Un comité paralysé dès sa création
Le Comité national pour l'administration de Gaza, mis en place en 2024 sous l'égide de l'Autorité palestinienne, devait incarner un espoir de gestion locale après des années de conflit. Pourtant, selon un rapport récent, cette instance n'est qu'une coquille vide. Dès ses premières réunions, elle s'est heurtée à une stratégie d'obstruction systématique de la part d'Israël. Les membres du comité, pourtant désignés pour gérer les affaires civiles, n'ont jamais pu exercer leurs prérogatives.

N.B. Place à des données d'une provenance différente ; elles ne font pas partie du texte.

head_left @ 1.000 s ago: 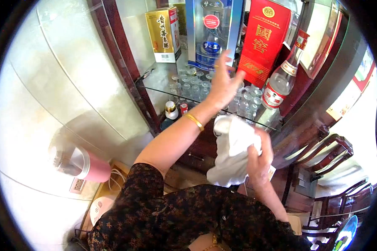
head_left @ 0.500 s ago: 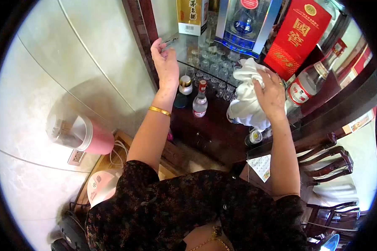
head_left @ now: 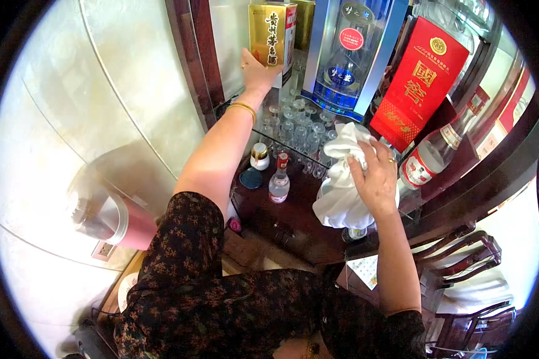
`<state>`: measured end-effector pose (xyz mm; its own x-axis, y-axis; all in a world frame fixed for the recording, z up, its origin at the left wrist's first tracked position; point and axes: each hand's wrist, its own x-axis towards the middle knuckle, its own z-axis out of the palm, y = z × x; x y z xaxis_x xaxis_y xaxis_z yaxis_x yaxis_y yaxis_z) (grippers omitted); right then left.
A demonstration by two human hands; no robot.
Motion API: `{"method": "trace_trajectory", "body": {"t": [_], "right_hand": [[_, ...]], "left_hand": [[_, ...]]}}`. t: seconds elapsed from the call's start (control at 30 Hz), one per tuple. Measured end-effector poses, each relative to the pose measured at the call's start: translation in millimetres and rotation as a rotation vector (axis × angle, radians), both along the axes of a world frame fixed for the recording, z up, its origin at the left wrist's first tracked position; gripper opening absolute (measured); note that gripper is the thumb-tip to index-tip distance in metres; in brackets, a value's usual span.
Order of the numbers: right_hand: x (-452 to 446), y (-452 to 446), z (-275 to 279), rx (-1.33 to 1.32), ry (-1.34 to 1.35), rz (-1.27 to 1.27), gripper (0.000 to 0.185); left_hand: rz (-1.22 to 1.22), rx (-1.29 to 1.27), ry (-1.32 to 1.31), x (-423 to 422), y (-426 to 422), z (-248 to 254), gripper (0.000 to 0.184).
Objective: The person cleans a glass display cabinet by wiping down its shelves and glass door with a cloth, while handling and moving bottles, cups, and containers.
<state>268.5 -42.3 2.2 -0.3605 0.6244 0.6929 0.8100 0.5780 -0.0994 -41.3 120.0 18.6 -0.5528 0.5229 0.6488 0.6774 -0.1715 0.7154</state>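
My left hand [head_left: 261,73] is at the lower front of a gold liquor box [head_left: 270,33], its fingers along the left side and thumb across the front. It appears to grip the box, though part of the fingers is hidden. A bunched white cloth [head_left: 341,200] is held in my right hand [head_left: 377,176], fingers closed over its top. Small stemmed glasses [head_left: 299,128] crowd the glass shelf below the gold box. Beside it stands a tall blue-and-silver liquor box [head_left: 347,66], and a red box [head_left: 422,81] leans at the right.
On the dark lower shelf are a small clear bottle [head_left: 279,182], a white jar with a gold lid [head_left: 259,157] and a dark round lid [head_left: 251,178]. A large clear bottle [head_left: 428,157] tilts at right. The cabinet's wooden frame [head_left: 194,54] borders the left.
My left hand has moved up and forward to the gold box. The view has tilted upward. My right hand still holds the white cloth.
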Motion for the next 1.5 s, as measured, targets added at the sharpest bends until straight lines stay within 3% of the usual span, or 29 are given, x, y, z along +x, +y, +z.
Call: {"method": "trace_trajectory", "body": {"t": [0.07,0.1,0.17,0.4,0.47,0.6,0.77,1.17,1.5], "right_hand": [[0.1,1.2,-0.4,-0.014,-0.008,-0.007,0.04],[-1.0,-0.4,0.7,-0.039,-0.004,-0.018,0.04],[-1.6,-0.7,2.5,-0.065,-0.001,-0.027,0.04],[-4.1,-1.1,3.0,-0.083,-0.008,-0.053,0.04],[-4.7,-1.6,3.6,-0.081,-0.02,-0.059,0.04],[-6.0,-2.2,3.6,-0.085,-0.012,-0.061,0.039],[-5.6,-1.9,3.0,-0.069,-0.016,-0.058,0.039],[-5.3,0.1,0.9,-0.039,-0.032,-0.066,0.037],[-5.4,-1.6,2.2,-0.036,-0.005,-0.052,0.037]], "left_hand": [[-0.232,-0.091,-0.057,-13.8,17.4,-6.8,0.113],[-0.232,-0.095,-0.06,-9.3,13.8,-6.0,0.113],[-0.063,-0.133,0.017,7.1,-0.2,3.7,0.112],[0.154,-0.187,0.103,29.3,-7.6,7.7,0.109],[0.225,-0.201,0.146,32.6,0.8,4.3,0.117],[0.189,-0.239,0.063,44.3,-0.9,10.2,0.114],[0.171,-0.109,0.124,43.1,6.0,1.8,0.111],[0.091,-0.231,-0.013,63.2,-7.4,14.2,0.111],[0.087,-0.164,0.014,59.1,-0.4,7.9,0.11]]}}
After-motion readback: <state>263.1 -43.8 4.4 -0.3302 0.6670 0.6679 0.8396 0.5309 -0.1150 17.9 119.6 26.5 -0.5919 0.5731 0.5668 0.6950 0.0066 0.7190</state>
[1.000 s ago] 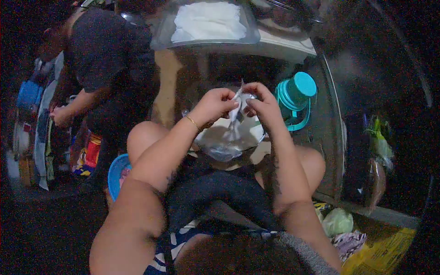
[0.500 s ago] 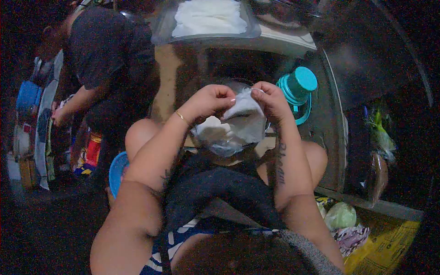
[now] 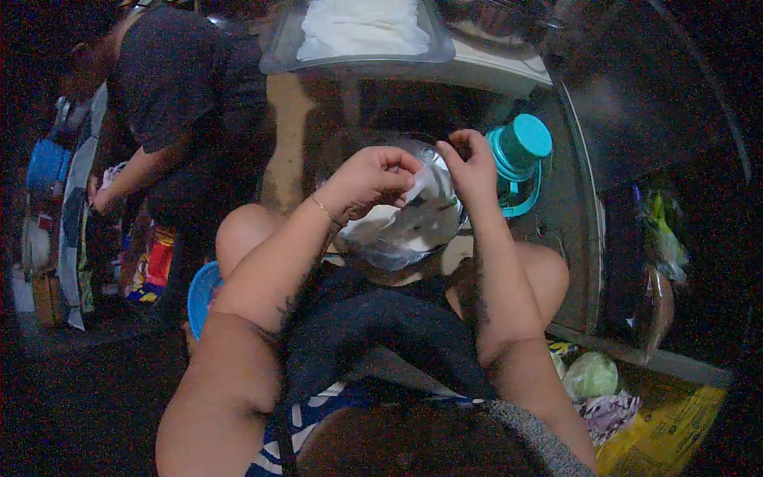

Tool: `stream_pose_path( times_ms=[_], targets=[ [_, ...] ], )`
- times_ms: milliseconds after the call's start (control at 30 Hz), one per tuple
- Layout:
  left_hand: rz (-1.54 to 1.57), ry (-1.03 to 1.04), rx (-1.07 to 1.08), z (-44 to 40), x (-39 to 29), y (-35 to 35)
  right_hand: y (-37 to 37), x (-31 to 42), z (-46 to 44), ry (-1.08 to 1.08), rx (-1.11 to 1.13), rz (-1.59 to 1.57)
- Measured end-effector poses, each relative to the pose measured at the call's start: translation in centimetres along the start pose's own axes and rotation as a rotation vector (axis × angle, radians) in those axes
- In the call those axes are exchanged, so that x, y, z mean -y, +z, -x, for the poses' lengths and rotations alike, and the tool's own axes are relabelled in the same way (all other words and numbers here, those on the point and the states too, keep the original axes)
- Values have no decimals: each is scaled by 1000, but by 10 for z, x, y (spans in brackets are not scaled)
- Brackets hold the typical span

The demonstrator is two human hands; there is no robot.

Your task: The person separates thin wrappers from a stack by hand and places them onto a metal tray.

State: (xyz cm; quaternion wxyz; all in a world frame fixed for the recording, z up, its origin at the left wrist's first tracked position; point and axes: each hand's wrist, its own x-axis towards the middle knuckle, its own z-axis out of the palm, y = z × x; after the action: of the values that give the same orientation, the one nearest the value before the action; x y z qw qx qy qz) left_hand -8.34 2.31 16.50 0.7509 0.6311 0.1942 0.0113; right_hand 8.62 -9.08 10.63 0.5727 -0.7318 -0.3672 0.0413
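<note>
Between the thumb and fingers of my left hand point(image 3: 373, 181) hangs a thin white sheet point(image 3: 429, 184). My right hand point(image 3: 470, 165) is raised just to the right of the sheet, thumb and fingers apart, with nothing visible between them. Below both hands, a round bowl with clear plastic point(image 3: 397, 256) sits between my knees. Pale pieces point(image 3: 369, 222) lie inside it, partly covered by my left hand. The bowl's far side is dim.
A tray point(image 3: 278, 57) of stacked white sheets point(image 3: 364, 30) stands ahead. Teal pail and cup point(image 3: 524, 147) are at right, a blue basin point(image 3: 204, 290) by my left knee. Another person point(image 3: 171, 87) works at left. Bagged greens point(image 3: 664, 234) and a wrapped cabbage point(image 3: 592, 375) are at right.
The white sheet first hung narrow, then was spread between both hands. Now my right hand has come off it and opened, and the sheet hangs bunched from my left hand.
</note>
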Motion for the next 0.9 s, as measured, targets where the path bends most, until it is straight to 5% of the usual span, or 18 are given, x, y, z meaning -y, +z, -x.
stream_pose_path(
  times_ms=[133, 300, 500, 600, 700, 767, 867, 900],
  targets=[
    [125, -32, -128, -1, 4, 11, -6, 15, 12, 183, 33, 23],
    [30, 19, -173, -10, 17, 7, -3, 26, 18, 385, 474, -150],
    [32, 51, -231, -16, 26, 5, 7, -8, 19, 386, 385, -231],
    [179, 43, -330, -15, 23, 10, 8, 0, 21, 649, 326, -659],
    [269, 20, -323, -15, 25, 8, 13, 1, 22, 621, 281, -513],
    [249, -21, -334, -17, 25, 11, 14, 7, 24, 340, 272, -172],
    [-459, 103, -391, -25, 37, 10, 23, 10, 31, 137, 203, -35],
    [-377, 102, -422, -28, 41, 11, 24, 12, 31, 136, 184, 0]
  ],
)
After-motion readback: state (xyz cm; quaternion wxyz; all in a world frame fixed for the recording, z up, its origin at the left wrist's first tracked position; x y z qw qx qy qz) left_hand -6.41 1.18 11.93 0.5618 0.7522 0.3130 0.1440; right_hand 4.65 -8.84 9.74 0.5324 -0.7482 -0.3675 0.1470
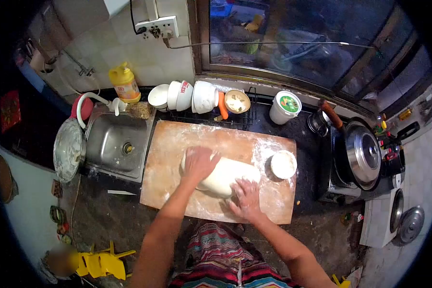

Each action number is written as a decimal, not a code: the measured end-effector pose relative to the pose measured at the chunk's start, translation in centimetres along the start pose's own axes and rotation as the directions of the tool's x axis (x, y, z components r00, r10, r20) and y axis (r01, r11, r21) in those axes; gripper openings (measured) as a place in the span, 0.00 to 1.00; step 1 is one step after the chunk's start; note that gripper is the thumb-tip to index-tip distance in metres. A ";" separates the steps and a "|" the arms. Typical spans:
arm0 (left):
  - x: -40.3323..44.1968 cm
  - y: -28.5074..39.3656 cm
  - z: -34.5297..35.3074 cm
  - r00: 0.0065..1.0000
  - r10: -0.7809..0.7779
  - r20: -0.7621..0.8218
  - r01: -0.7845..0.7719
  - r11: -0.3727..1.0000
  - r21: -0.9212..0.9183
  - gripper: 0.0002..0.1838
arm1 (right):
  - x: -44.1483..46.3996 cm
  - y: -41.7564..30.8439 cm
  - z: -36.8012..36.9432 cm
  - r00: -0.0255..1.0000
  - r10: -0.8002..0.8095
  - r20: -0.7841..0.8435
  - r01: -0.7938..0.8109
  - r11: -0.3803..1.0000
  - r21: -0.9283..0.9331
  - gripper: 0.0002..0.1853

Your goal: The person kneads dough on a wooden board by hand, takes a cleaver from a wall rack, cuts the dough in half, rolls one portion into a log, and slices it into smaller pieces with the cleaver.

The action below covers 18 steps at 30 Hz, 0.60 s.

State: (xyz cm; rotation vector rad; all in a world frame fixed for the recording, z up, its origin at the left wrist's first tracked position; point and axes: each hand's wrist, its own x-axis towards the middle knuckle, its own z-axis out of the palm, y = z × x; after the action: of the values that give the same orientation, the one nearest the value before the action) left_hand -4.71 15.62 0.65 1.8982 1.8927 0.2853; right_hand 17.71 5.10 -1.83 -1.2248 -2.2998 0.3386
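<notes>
A thick log of pale dough [233, 174] lies slantwise across a floured wooden board [170, 144]. My left hand [200, 165] is over the dough's left end, its fingers curled down the far side and its thumb apart. At the near right side of the dough is my right hand [246, 198]. Its fingers are spread, with the tips touching the dough and the thumb close to the board. To the right of the dough, on the same board, stands a white bowl of flour [283, 164].
Left of the board are a steel sink [115, 132] and a floury metal basin [68, 149]. Behind it stand stacked white bowls [180, 96], a yellow bottle [125, 84] and a white lidded tub [284, 108]. A lidded pan [362, 153] sits on the stove at right.
</notes>
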 end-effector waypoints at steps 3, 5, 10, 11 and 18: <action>-5.9 -0.3 3.8 0.918 0.154 -0.366 -0.126 0.987 0.100 0.25 | -1.3 -1.0 -2.1 0.978 0.103 0.182 -0.117 0.991 0.067 0.28; -9.9 0.4 5.0 0.885 0.119 -0.451 -0.089 0.992 0.088 0.25 | -0.6 -1.2 -1.9 0.993 0.064 0.096 -0.068 0.997 0.040 0.28; -12.5 0.1 9.4 0.766 0.077 -0.639 -0.025 0.996 0.089 0.26 | 1.0 -0.3 2.0 0.994 0.086 0.071 -0.080 0.994 -0.079 0.33; -11.9 0.0 9.6 0.753 0.078 -0.654 -0.011 0.994 0.106 0.26 | 1.3 0.3 2.6 0.995 0.078 0.057 -0.075 0.995 -0.064 0.33; -2.2 -2.6 7.5 0.769 0.062 -0.637 -0.042 0.998 0.046 0.24 | 9.8 3.9 5.6 0.984 0.180 -0.013 -0.180 0.983 -0.026 0.29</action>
State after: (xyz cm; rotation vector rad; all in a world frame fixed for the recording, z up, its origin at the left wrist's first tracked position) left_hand -3.81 12.09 -6.81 2.0361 2.2570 1.0491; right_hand 12.89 15.49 -5.18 -1.4490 -2.1959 0.3642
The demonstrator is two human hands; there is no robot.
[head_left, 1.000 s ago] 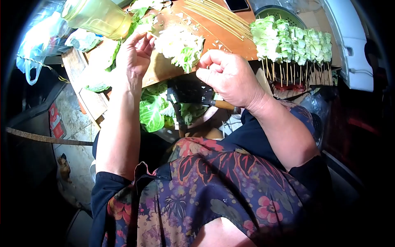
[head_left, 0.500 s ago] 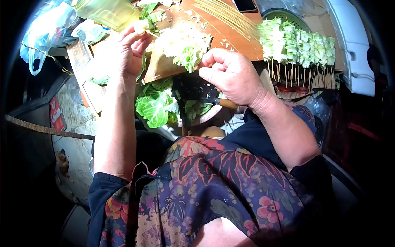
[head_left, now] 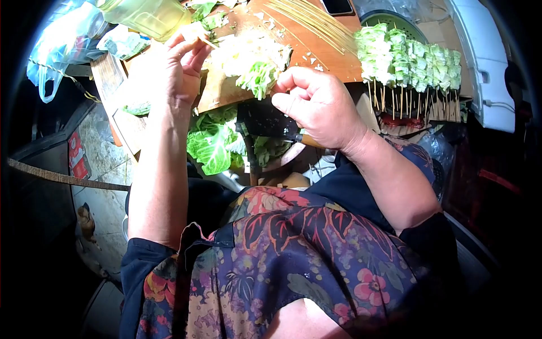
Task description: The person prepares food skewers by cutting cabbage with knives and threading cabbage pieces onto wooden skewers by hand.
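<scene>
My left hand [head_left: 185, 65] is closed in a pinch at the board's left side. A thin wooden skewer [head_left: 208, 43] pokes out from its fingertips, beside pale green cabbage bits [head_left: 197, 29]. My right hand [head_left: 319, 104] is curled at the right edge of a pile of cut cabbage [head_left: 248, 56], thumb and forefinger near a green leaf piece [head_left: 258, 79]. Whatever lies between those fingers is hidden. Below the right hand, a cleaver [head_left: 265, 124] with a wooden handle [head_left: 309, 140] rests over a basin holding large cabbage leaves [head_left: 212, 144].
Loose bamboo skewers [head_left: 313, 25] lie on the orange board [head_left: 339, 59], near a phone [head_left: 337, 5]. Rows of skewered cabbage [head_left: 406, 59] stand at right, beside a green colander [head_left: 415, 33]. A yellowish plastic container [head_left: 144, 17] and blue bag [head_left: 62, 51] are at upper left.
The fingers of my left hand have shifted slightly, and the skewer end sits a little higher and further left. My right hand has barely moved.
</scene>
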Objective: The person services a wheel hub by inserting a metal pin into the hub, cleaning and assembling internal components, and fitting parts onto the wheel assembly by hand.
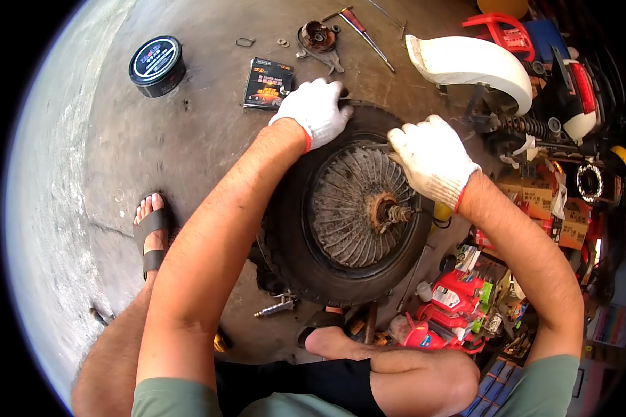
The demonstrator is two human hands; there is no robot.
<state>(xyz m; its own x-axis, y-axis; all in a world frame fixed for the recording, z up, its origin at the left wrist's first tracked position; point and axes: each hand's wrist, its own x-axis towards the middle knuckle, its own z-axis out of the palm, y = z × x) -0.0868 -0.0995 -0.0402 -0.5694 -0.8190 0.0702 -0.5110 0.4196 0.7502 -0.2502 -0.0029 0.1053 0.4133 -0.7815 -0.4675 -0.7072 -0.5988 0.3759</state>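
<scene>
A black tire [292,243] on a finned metal hub wheel [348,208] lies between my legs, its threaded axle [395,213] pointing up. My left hand [313,112], in a white glove, is on the tire's upper left edge, fingers curled; what they grip, if anything, is hidden. My right hand [431,156], also gloved, is closed round the end of a thin metal tool at the rim's upper right. Just left of my left hand lies a black box [268,82] with orange print.
A round black tub [156,66] stands at the upper left. Beyond the tire lie a brake plate [318,38], a screwdriver [368,40] and a white fender [473,62]. Red bottles [452,299] and cardboard boxes [535,198] crowd the right side. An air tool [275,308] lies below the tire.
</scene>
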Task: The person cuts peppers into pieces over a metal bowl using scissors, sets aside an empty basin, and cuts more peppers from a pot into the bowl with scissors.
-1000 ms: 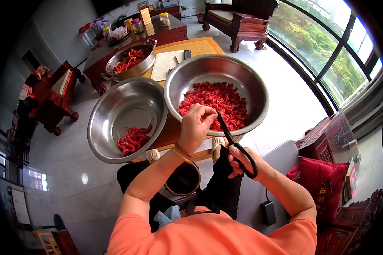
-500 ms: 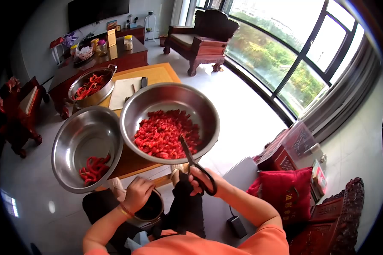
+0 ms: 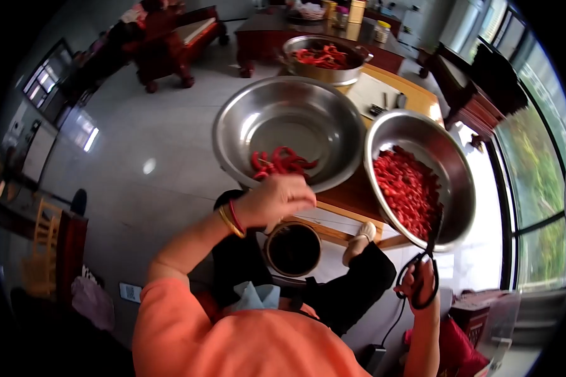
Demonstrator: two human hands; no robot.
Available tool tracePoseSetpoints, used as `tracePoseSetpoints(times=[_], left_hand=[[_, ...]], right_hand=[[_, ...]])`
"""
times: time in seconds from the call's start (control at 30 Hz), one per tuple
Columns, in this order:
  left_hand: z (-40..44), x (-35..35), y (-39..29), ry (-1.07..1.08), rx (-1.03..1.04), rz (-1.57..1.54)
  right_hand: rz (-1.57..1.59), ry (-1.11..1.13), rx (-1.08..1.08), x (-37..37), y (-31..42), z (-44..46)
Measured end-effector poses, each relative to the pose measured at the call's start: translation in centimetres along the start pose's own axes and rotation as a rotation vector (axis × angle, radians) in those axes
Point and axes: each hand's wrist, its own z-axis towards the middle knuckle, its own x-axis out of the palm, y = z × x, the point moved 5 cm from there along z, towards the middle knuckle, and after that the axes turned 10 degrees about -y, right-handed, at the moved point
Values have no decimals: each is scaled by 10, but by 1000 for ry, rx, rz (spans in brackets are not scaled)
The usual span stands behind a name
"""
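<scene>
My right hand grips black-handled scissors, with the blades at the near rim of a steel basin of chopped red chili peppers. My left hand is beside the near rim of another steel basin. Its thumb hangs apart from the bent fingers, and nothing shows between them. Several whole red chilies lie in that basin, partly behind the hand. Below it, between my legs, stands a round bin with a dark inside.
A steel pot of red chilies stands farther back on the wooden table, near a light board with dark objects on it. Jars sit on a dark table behind. A phone-like object with a code lies at lower left.
My view has turned left, so the basins appear farther right. My left hand has gone from above the bin to the rim of the whole-chili basin. My right hand still holds the scissors.
</scene>
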Motion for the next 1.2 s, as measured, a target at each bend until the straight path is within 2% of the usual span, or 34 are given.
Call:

Des restrictions multiples
Les obstacles sont nombreux. Israël refuse de délivrer des permis de circulation aux responsables du comité, les empêchant de se rendre dans la bande de Gaza. De plus, les financements internationaux, pourtant promis, sont bloqués par des contrôles israéliens. Le comité ne dispose d'aucun budget opérationnel, ce qui le réduit à l'impuissance. Les infrastructures de base, comme l'eau et l'électricité, restent sous contrôle israélien, limitant toute marge de manœuvre.
Une stratégie délibérée
Les analystes estiment que cette obstruction fait partie d'une stratégie israélienne visant à maintenir le statu quo. En empêchant toute administration palestinienne efficace, Israël conserve un contrôle direct sur Gaza. Le comité, bien que légitime sur le papier, n'a aucun pouvoir réel. Ses décisions ne sont pas appliquées, et ses appels à l'aide restent sans réponse. Les habitants de Gaza, déjà éprouvés par des années de blocus, voient leurs espoirs déçus.
Un rapport accablant
Le rapport, publié par une ONG internationale, détaille les échecs du comité. Il souligne que sans une pression internationale forte, la situation ne pourra pas évoluer. Les auteurs appellent à une médiation urgente pour débloquer la situation. En attendant, le comité reste une coquille vide, symbole d'une paix impossible dans une région déchirée par les conflits.